Alors que les Israéliens connaissent Eli Yishai pour ses gaffes, et considèrent que cela fait partie de son identité, pour le reste du monde, ce dernier parle en tant que l’adjoint du Premier ministre.

Le bureau des relations publiques des Forces de défense israélienne a ensuite mis en place un plan de communication mal avisé en lançant une campagne d’affichage où l’on pouvair voir imprimé le visage rouge sang d’Ahmad Jabari, l’homme fort du Hamas, dont l’assassinat a lancé l’opération, accolé au slogan « éliminé ».

Une couverture médiatique disproportionnée par la presse étrangère

Yigal Palmor, porte-parole infatigable du ministère des Affaires étrangères, a déclaré que cette campagne était « une chose stupide, complètement puérile, pas illégale mais totalement infantile. »

En Israël, il n’y a pas eu les filtres nécessaires pour protéger l’image du pays. Car en Israël, il y a ce que Yigal Palmor appelle la « couverture disproportionnée », un millier de journalistes de presse étrangère, stationnés en permanence à Jérusalem.

Pendant les huit jours du conflit à Gaza, quelques 800 Syriens sont morts dans les affres d’une guerre civile qui reçoit beaucoup mois d’attention de la part des médias.

« C’est comme vivre sous un verre grossissant », a ainsi déclaré Yigal Palmor.

Utiliser les nouveaux médias

« Traiter avec les médias étrangers n’est pas une priorité », a ainsi déclaré Tamir Sheafer.
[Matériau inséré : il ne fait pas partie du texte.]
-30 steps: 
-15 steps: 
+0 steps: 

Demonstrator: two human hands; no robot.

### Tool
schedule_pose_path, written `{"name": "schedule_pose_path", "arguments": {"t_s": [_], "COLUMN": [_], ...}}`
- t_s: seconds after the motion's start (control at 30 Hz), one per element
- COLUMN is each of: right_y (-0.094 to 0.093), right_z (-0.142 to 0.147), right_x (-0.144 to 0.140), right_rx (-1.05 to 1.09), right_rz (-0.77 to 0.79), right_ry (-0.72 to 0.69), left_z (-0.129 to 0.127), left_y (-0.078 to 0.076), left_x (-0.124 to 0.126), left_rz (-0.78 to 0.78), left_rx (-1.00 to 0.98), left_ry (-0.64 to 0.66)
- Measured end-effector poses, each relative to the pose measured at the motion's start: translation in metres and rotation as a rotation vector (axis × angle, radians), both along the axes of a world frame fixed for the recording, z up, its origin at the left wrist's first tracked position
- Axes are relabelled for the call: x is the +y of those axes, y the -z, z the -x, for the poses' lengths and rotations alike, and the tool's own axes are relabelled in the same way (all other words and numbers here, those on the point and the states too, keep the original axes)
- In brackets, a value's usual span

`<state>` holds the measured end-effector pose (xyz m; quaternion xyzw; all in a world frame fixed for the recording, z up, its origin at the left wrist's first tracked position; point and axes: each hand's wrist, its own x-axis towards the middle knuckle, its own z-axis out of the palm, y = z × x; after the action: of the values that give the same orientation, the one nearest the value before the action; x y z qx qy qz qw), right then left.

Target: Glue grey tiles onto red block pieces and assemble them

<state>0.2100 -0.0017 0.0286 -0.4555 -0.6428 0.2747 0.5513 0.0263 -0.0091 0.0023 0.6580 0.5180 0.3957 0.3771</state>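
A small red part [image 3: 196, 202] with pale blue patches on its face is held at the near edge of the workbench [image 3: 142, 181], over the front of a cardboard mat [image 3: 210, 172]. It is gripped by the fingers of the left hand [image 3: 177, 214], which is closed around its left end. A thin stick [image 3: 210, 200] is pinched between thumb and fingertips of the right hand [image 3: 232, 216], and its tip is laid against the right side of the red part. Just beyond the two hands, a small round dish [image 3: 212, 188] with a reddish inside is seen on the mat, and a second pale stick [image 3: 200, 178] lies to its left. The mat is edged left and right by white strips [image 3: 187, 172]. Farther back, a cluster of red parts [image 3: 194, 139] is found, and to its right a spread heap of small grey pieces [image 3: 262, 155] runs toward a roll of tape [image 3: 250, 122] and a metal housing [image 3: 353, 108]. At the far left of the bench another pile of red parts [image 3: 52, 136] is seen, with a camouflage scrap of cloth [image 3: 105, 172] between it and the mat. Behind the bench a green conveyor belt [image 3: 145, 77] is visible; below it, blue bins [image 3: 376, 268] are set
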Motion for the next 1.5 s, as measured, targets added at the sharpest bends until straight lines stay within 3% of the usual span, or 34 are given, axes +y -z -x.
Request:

« La diplomatie publique est ignorée. Pendant la guerre du Liban, nous avions cinq personnes dans l’ensemble du pays dont le travail consistait à traiter avec les médias étrangers », a-t-il ajouté.

Dans le bureau de Yigal Palmor, de jeunes officiers à peine formés en communication sont chargés de représenter la politique de leur pays autour du monde.

« Nous utilisons les nouveaux médias pour contourner la presse et les chaînes de télévision, et élaborer le message nous-même », indique un des membres de ce personnel au magazine internet de l’armée, BaMahane, qui rédige un dossier sur l’examen de ces quelques jours qui ont suivi une semaine de combats.

Yigal Palmor a aujourd’hui six assistants, dont trois sont dédiés aux médias de langue arabe et dont l’un ne parle qu’aux médias hébreux. Cela laisse Yigal Palmor et deux autres assistants pour les milliers d’appels, les messages Facebook, les tweets et emails provenant du reste du monde.

Pourtant, Yigal Palmor estime que sa situation actuelle est confortable. Pendant les six derniers mois, Yigal Palmor était complètement seul dans son bureau.